--- Your task ---
What is needed here is an exact printout of the data, with no pictures included.

⟨

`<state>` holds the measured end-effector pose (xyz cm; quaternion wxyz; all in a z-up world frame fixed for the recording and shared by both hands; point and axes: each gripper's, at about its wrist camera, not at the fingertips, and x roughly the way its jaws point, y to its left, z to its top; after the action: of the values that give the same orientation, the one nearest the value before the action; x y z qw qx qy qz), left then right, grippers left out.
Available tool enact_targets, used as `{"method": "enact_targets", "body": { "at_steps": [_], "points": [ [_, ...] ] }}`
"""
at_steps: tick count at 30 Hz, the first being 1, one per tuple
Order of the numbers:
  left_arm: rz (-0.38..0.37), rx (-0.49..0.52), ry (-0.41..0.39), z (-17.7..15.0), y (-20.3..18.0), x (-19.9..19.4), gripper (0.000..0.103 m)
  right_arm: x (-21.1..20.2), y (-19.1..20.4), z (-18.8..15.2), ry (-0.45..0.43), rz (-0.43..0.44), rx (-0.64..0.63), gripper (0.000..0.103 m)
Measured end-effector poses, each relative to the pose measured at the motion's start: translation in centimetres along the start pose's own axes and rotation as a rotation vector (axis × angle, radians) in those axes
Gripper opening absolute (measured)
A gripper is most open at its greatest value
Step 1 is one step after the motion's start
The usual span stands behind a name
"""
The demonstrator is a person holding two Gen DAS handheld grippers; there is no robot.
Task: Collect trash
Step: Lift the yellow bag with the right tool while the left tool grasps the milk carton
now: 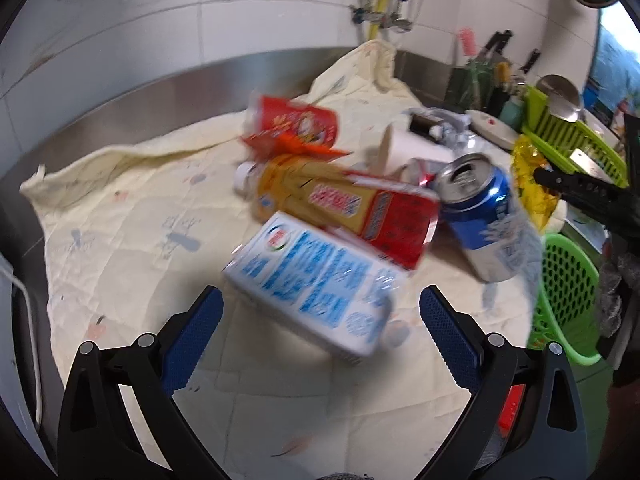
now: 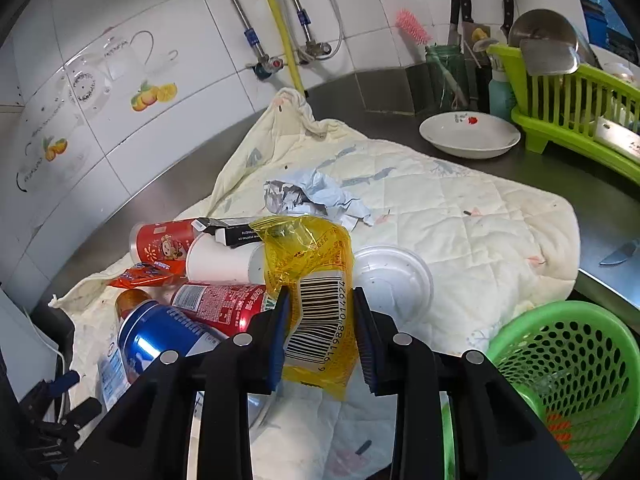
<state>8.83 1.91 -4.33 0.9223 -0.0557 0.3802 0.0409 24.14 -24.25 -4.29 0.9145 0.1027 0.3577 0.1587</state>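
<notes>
Trash lies in a heap on a cream quilted cloth [image 1: 120,240]. My left gripper [image 1: 320,312] is open, its jaws on either side of the near end of a white and blue carton [image 1: 316,280]. Behind the carton lie a yellow and red bottle [image 1: 344,204], a red cup [image 1: 296,120], a white paper cup [image 1: 412,148] and a blue can [image 1: 476,208]. My right gripper [image 2: 322,336] is shut on a yellow plastic wrapper [image 2: 316,280] with a barcode, held above the cloth. The wrapper also shows in the left wrist view [image 1: 532,184]. A green perforated basket [image 2: 568,364] stands at the lower right.
A white lid [image 2: 394,276] and crumpled paper [image 2: 320,196] lie on the cloth [image 2: 460,220]. A white bowl [image 2: 468,134], a green dish rack [image 2: 572,112], a knife holder and a loose knife [image 2: 620,256] are on the steel counter. Tiled wall with pipes stands behind.
</notes>
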Motion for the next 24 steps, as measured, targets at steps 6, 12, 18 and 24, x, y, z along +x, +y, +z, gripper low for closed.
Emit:
{"method": "enact_targets", "body": {
  "at_steps": [6, 12, 18, 24],
  "points": [
    [-0.056, 0.088, -0.088, 1.2, -2.7, -1.8, 0.097, -2.2, -0.4, -0.7, -0.026, 0.001, 0.007, 0.029],
    [-0.034, 0.033, -0.065, 0.7, -2.0, -1.9, 0.097, -4.4, -0.9, -1.9, -0.051, 0.001, 0.015, 0.029],
    [0.05, -0.097, 0.008, 0.2, -0.5, 0.3, 0.097, -6.2, -1.0, -3.5, -0.069, 0.015, 0.004, 0.029],
    [0.134, -0.103, 0.057, -0.1, -2.0, 2.5, 0.097, -6.8, -1.7, -4.2, -0.077, 0.053, 0.023, 0.03]
  ]
}}
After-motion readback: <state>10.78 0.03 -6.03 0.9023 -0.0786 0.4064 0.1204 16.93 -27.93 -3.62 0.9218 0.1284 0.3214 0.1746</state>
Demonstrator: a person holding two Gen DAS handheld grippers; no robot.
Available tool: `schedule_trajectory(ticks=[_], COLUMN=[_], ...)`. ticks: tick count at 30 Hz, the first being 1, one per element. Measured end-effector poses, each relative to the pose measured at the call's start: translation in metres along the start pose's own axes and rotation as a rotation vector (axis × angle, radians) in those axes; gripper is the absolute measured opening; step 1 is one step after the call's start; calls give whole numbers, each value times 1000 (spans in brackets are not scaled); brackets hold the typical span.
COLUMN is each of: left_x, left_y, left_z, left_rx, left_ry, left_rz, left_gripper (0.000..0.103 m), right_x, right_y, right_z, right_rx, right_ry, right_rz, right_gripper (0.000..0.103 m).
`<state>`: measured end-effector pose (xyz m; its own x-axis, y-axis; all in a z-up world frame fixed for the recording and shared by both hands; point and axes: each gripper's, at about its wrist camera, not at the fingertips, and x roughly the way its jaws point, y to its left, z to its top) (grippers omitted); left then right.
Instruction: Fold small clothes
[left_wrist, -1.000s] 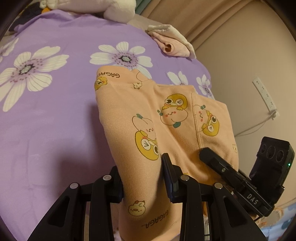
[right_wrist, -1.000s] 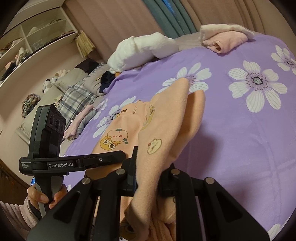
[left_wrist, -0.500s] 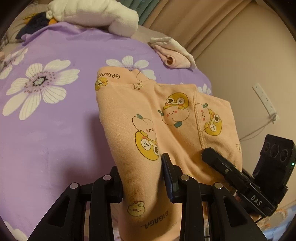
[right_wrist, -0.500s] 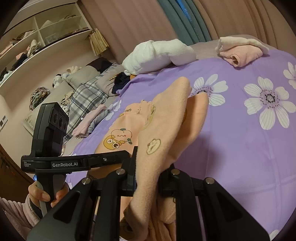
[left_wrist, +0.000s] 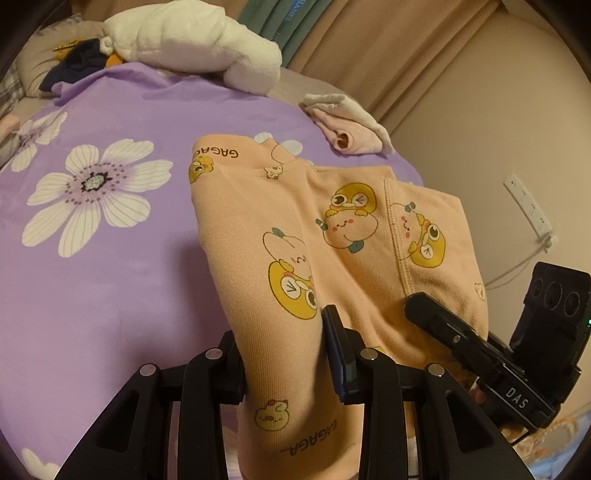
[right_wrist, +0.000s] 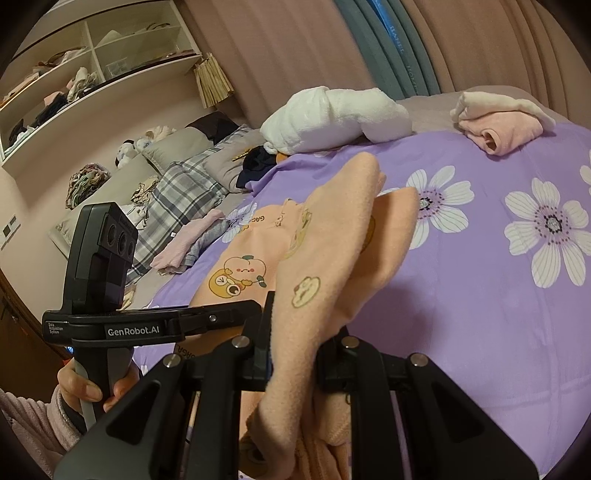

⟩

--- Reply ---
`<state>` holds the measured end-effector pose (xyz cm; quaternion wxyz; all in a z-up world frame fixed for the recording and shared by both hands; point and axes: each gripper's, at about its wrist camera, not at the fingertips, and x roughly the way its jaws point, y to its left, z to its top; after the action: of the values that give the same orientation, the one nearest the value before the action; x y z qw qx qy qz), left then right, grippers left out.
Available tool enact_targets, used as `{"method": "enact_targets", "body": { "at_steps": [_], "points": [ [_, ...] ] }}`
"""
at_steps: tick count at 30 Hz, the first being 1, one per tuple
Order of the numbers:
  left_arm: rz (-0.38..0.37), rx (-0.49..0.52), ry (-0.41..0.39), z (-17.7..15.0), y (-20.3..18.0), x (-19.9..19.4), gripper (0.000..0.103 m)
  right_arm: x (-21.1..20.2), y (-19.1..20.4), z (-18.8..15.2), ry (-0.45..0.43), rz (-0.43..0.44), rx (-0.64..0.63), gripper (0.000..0.103 m)
Measured end-effector poses, each relative to the pose measured at the motion's start: translation in centimetres along the start pose's own axes and rotation as a rotation vector (axis × angle, radians) in those axes
Gripper opening absolute (measured)
A gripper is most open at its greatest value
Step 1 is one step after the motion's start
The usual span stands behind a name
"""
The demonstrator is a person holding two Gen DAS handheld grippers; there is no robot.
Task: Collect trash
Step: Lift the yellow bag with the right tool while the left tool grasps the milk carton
now: 
now: 
<state>8.83 1.91 -4.33 0.9223 -0.0557 0.3802 0.0409 24.14 -24.25 -4.29 0.9145 0.1027 0.3577 0.1587</state>
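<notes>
Trash lies in a heap on a cream quilted cloth [image 1: 120,240]. My left gripper [image 1: 320,312] is open, its jaws on either side of the near end of a white and blue carton [image 1: 316,280]. Behind the carton lie a yellow and red bottle [image 1: 344,204], a red cup [image 1: 296,120], a white paper cup [image 1: 412,148] and a blue can [image 1: 476,208]. My right gripper [image 2: 322,336] is shut on a yellow plastic wrapper [image 2: 316,280] with a barcode, held above the cloth. The wrapper also shows in the left wrist view [image 1: 532,184]. A green perforated basket [image 2: 568,364] stands at the lower right.
A white lid [image 2: 394,276] and crumpled paper [image 2: 320,196] lie on the cloth [image 2: 460,220]. A white bowl [image 2: 468,134], a green dish rack [image 2: 572,112], a knife holder and a loose knife [image 2: 620,256] are on the steel counter. Tiled wall with pipes stands behind.
</notes>
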Motion for the next 24 steps, as measured, targets at steps 6, 12, 18 and 24, x, y, z along +x, +y, +z, gripper low for closed.
Emit:
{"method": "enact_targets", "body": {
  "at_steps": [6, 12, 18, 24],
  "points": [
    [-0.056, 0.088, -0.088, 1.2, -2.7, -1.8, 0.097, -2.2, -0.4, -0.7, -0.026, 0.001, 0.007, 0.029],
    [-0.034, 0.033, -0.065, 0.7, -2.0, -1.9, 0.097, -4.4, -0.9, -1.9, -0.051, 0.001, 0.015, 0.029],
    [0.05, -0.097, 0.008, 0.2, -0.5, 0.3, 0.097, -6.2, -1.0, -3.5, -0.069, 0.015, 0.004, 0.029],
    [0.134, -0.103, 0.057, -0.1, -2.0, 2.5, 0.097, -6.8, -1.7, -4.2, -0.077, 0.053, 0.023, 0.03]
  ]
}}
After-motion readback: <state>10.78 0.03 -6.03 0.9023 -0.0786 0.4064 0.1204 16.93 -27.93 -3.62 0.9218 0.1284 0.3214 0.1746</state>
Demonstrator: a person holding two Gen DAS handheld grippers; no robot.
Available tool: `schedule_trajectory(ticks=[_], COLUMN=[_], ...)`. ticks: tick count at 30 Hz, the first being 1, one per element. Measured end-effector poses, each relative to the pose measured at the call's start: translation in metres along the start pose's own axes and rotation as a rotation vector (axis × angle, radians) in those axes; gripper is the absolute measured opening; step 1 is one step after the call's start; calls give whole numbers, each value times 1000 (spans in brackets are not scaled); brackets hold the typical span.
COLUMN is each of: left_x, left_y, left_z, left_rx, left_ry, left_rz, left_gripper (0.000..0.103 m), right_x, right_y, right_z, right_rx, right_ry, right_rz, right_gripper (0.000..0.103 m).
`<state>`: measured end-effector pose (xyz m; its own x-axis, y-axis; all in a z-up world frame fixed for the recording and shared by both hands; point and axes: each gripper's, at about its wrist camera, not at the fingertips, and x roughly the way its jaws point, y to its left, z to its top) (grippers omitted); left then right.
Instruction: Fold small clothes
[left_wrist, -1.000s] 
[right_wrist, -1.000s] 
[left_wrist, -0.500s] 
[right_wrist, -0.500s] 
[left_wrist, +0.000s] 
[right_wrist, +0.000s] 

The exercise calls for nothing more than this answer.